Nel primo, è molto importante la figura della mezzapunta, dell’enganche, che dopo un’attenta analisi di mercato è stato individuato in Mauro Zarate. Maurito è arrivato poche settimane fa dal Velez, strappato al Fortín in una specie di trattativa che a Liniers non hanno preso benissimo: «Sono legatissimo all’ambiente del Velez – ha detto Zarate durante la conferenza stampa di presentazione – ma l’occasione del Boca ti capita una volta sola nella vita. Non ho avuto scelta». Mentre molti lo sognavano già in coppia con Tevez, Schelotto lo ha utilizzato da mezzapunta dietro alla strana coppia formata da Cristian Pavón, decisivo contro il Talleres, e Wanchope Ábila, centravanti che fa le veci di Dario Benedetto, altro asso perso per strada da Schelotto a causa di un brutto infortunio ai crociati.

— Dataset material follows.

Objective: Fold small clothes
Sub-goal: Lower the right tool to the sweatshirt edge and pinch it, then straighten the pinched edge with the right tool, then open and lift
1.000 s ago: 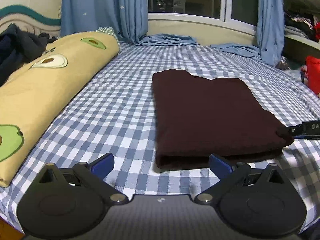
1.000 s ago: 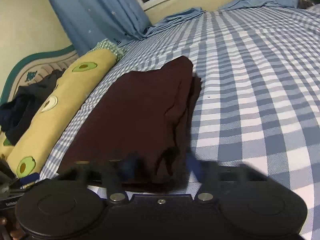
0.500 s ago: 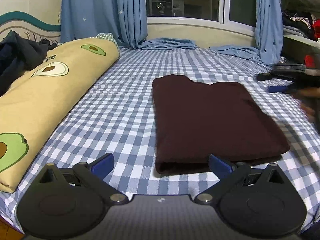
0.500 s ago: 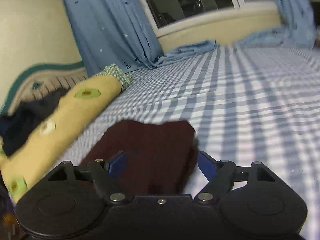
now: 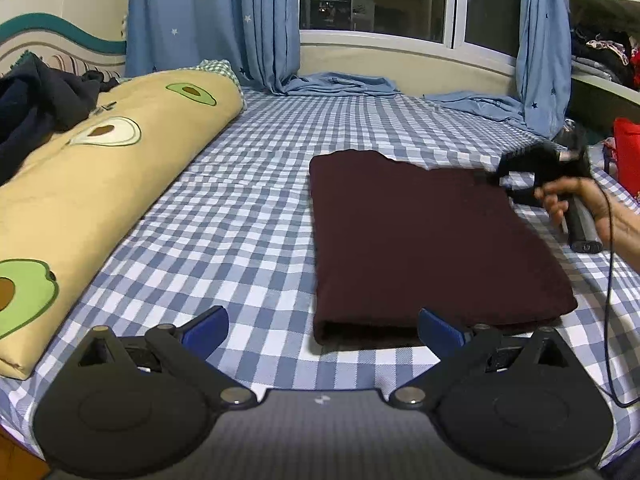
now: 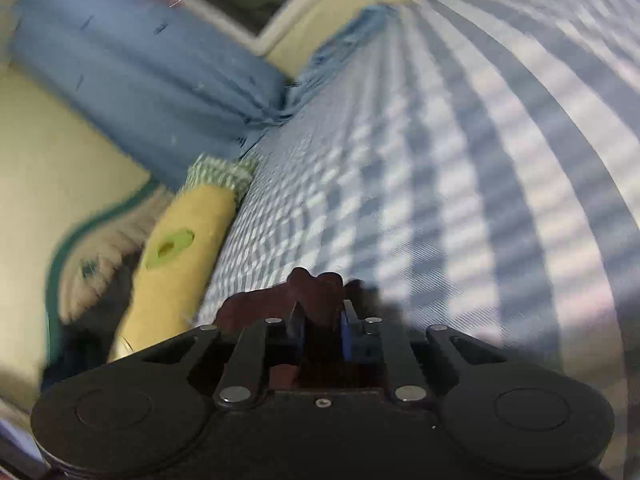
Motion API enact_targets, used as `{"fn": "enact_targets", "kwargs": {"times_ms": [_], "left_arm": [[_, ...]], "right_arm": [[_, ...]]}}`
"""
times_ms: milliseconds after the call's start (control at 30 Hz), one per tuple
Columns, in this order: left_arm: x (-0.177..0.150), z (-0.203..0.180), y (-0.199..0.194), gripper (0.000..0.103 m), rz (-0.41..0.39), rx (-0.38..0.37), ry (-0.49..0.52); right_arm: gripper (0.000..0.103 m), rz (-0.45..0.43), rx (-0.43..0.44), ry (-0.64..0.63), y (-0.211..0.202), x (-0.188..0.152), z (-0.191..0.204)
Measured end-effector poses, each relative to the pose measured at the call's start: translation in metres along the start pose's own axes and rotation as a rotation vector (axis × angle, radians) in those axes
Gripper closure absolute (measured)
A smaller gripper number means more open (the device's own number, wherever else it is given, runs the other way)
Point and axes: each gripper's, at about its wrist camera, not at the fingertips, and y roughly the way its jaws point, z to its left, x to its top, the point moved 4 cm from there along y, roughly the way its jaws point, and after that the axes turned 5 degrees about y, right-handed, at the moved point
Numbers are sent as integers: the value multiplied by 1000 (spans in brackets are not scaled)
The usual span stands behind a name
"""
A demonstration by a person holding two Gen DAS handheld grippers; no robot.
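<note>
Your right gripper is closing its fingers on the far right corner of the maroon garment, which is lying half-folded on the checked bed. Your left gripper is waiting wide open, empty, by the near edge. Next you likely need to carry that corner across.

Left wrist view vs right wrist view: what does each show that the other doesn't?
Left wrist only: the whole folded maroon garment, the open left gripper, a hand holding the right gripper, the window. Right wrist only: the right gripper closing on a maroon fold between its pads. Both: avocado pillow, checkered sheet, blue curtains.
</note>
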Motion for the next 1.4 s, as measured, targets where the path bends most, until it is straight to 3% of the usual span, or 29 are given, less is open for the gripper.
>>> {"fn": "enact_targets", "kwargs": {"times_ms": [67,133,167,233,300,500,667,700,800,833,933,1000,1033,1100,1133,1233,1400], "left_arm": [[1,-1,0,0,-4,-6,-2],[2,-2,-2,0,-10,-3,2],[3,-2,-3,0,-11,-3,3],[3,-3,-6,0,-14,-3,3],[4,-4,-7,0,-15,-5,1],[5,-12,-4,0,-10,-12,15],[6,-23,-3,0,-2,-27,18],[7,-26,-4,0,-4,-27,25],[8,-33,-9,0,-13,-24,45],[9,-35,-11,0,-16,-23,51],[9,-37,-12,0,-17,-23,54],[10,-37,-9,0,-10,-24,51],[11,-38,-8,0,-9,-23,52],[12,-40,-8,0,-10,-24,64],[13,-40,-9,0,-14,-23,65],[13,-38,-10,0,-14,-30,49],[9,-36,-4,0,-3,-10,60]], "right_arm": [[84,54,-27,142,7,-1,-31],[76,48,13,208,6,-2,-39],[71,47,10,192,5,-2,-36],[51,46,-3,156,0,-3,-28],[42,40,2,77,-18,-8,-12],[42,53,-70,-187,-85,-70,20],[46,41,-37,-326,-114,-134,35],[48,47,-36,-328,-113,-139,33],[70,72,-57,-257,-109,-147,19],[81,75,-17,-178,-110,-143,10],[87,62,145,-25,-128,-137,-5],[88,55,164,-5,-132,-138,-15],[88,65,126,-14,-127,-138,-25],[81,87,129,35,-118,-138,-41],[71,84,149,49,-121,-138,-41],[54,56,149,23,-138,-140,-35],[54,51,113,-103,-162,-164,-19]]}}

Il resto della squadra si costruisce da sé: la linea a quattro difensiva è sempre la stessa, composta da due terzini di qualità assoluta come Julio Buffarini e Frank Fabra, che a loro volta hanno addirittura due sostituti del calibro di Gino Peruzzi e Franco Jara – per la fascia destra – più Emanuel Más e il nuovo arrivo Lucas Olaza sull’out opposto. In mezzo il colombiano Wilmer Barrios dirige le operazioni in attesa dei già citati Pérez e Gago, affiancanto da Nahítan Nández e Pablo Pérez. In caso di 4-3-3, Edwin Cardona parte largo a sinistra, con Pavón che scala a destra come terzo d’attacco. Insomma, un’abbondanza impareggiabile.

LA LIBERTADORES NEL MIRINO – L’ottavo di finale di andata giocato contro il Libertad ha detto che il Boca è pronto per il grande salto. Il 2-0 finale, siglato dalle reti di Zarate e Ábila nella prima frazione, ha praticamente permesso agli xeneizes di ipotecare il passaggio del turno.

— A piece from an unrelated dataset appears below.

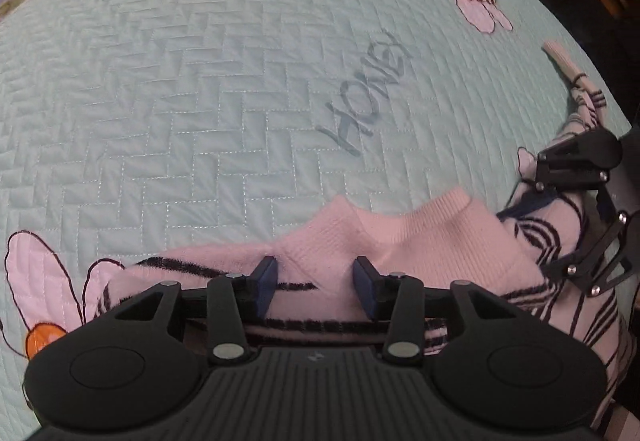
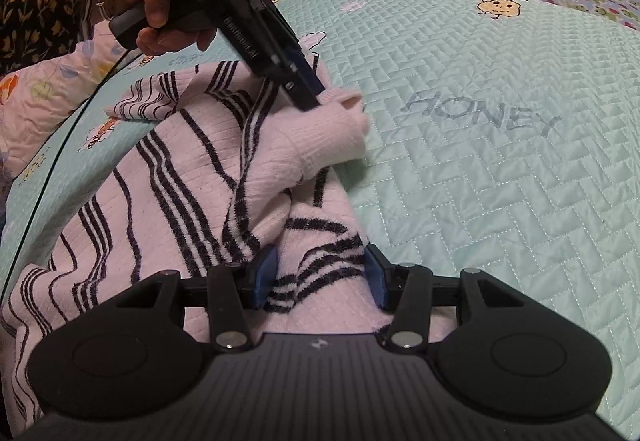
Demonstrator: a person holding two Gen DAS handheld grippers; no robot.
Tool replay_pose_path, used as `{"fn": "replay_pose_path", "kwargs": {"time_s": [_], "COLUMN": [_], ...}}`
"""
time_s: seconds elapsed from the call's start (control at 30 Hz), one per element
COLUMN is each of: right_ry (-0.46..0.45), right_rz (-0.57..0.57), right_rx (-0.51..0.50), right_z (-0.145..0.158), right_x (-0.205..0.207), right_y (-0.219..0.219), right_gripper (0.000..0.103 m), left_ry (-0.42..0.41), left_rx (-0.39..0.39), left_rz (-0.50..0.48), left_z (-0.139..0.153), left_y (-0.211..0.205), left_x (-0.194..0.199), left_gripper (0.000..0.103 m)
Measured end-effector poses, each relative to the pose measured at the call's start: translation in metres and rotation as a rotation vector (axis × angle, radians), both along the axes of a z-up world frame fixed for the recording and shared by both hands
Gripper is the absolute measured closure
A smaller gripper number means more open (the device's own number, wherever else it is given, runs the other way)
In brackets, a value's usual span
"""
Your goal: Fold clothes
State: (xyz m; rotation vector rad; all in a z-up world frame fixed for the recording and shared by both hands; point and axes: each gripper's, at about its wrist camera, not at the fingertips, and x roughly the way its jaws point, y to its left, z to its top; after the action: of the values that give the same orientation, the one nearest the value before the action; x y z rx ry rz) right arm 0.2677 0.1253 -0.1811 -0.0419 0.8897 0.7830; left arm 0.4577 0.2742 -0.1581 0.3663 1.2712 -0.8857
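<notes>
My left gripper (image 1: 316, 289) and right gripper (image 2: 320, 281) jaws spread around sweater (image 2: 192, 177), not pinching; I risk loose knit slipping, fold collapsing.

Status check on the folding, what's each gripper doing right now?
Left gripper and right gripper: both astride the pink black-striped knit sweater, grip unclear. Sweater bunched on the mint quilted bedspread. Nothing in the way.

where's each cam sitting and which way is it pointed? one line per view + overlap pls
Left wrist: on the left claw, looking along its fingers over the striped sweater's pink collar and across the quilt; right claw at right edge.
Right wrist: on the right claw, looking over the sweater; left claw and left hand upper left.
Shared: sweater, HONEY lettering.
</notes>
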Motion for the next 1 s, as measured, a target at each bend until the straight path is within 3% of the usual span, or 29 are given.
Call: {"fn": "replay_pose_path", "kwargs": {"time_s": [0.1, 0.33, 0.53, 0.67, 0.77, 0.87, 1.0], "right_ry": [0.0, -0.017, -0.015, -0.007, 0.004, 0.011, 0.029], "right_rz": [0.004, 0.0, -0.001, -0.011, -0.022, -0.037, -0.114], "right_rx": [-0.001, -0.014, -0.011, 0.0, 0.007, 0.021, 0.077], "right_z": [0.0, 0.0, 0.001, 0.001, 0.001, 0.001, 0.001], "right_x": [0.0, -0.002, -0.001, 0.0, 0.002, 0.003, 0.002], "right_y": [0.0, 0.003, 0.004, 0.004, 0.004, 0.002, -0.006], "right_gripper": [0.052, 0.051, 0.05, 0.049, 0.049, 0.047, 0.046], "left_ry": [0.029, -0.168, -0.08, -0.074, -0.085, -0.173, -0.37], "left_rx": [0.015, 0.121, 0.1, 0.162, 0.15, 0.107, 0.07], "left_rz": [-0.01, -0.178, -0.247, -0.299, -0.274, -0.233, -0.101], "left_z": [-0.004, 0.0, -0.007, -0.011, -0.011, -0.008, 0.001], "left_y": [-0.006, -0.039, -0.049, -0.068, -0.067, -0.061, -0.04], "left_x": [0.006, -0.018, 0.002, 0.0, -0.006, -0.033, -0.081], "left_gripper": [0.057, 0.056, 0.051, 0.05, 0.059, 0.083, 0.086]}}
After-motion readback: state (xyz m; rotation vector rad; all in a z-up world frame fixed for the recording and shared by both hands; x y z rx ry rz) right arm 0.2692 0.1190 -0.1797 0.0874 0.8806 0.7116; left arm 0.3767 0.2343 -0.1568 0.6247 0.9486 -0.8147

La fase a gironi, però, ha evidenziato le solite difficoltà del Boca in formato internazionale: a salvare di fatto la squadra da eliminazione quasi certa è stato Carlos Tévez, che a San Paolo – con pochi secondi sul cronometro – ha pareggiato in extremis la partita contro il Palmeiras. Una gara che il Boca Juniors aveva giocato male, senza offendere praticamente mai, salvato solo dalle imprecisioni degli avanti brasiliani. Brasiliani decisivi anche quando, a qualificazione già ottenuta, hanno battuto l’Atletico Junior di Barranquilla, permettendo alla truppa di Schelotto di festeggiare il passaggio del turno.
Dopo gli ultimi tre anni di tentativi, questo sembra essere l’anno buono: ai quarti il Boca Juniors troverà probabilmente il Cruzeiro, una partita molto complicata, con il grande obiettivo della Copa sullo sfondo.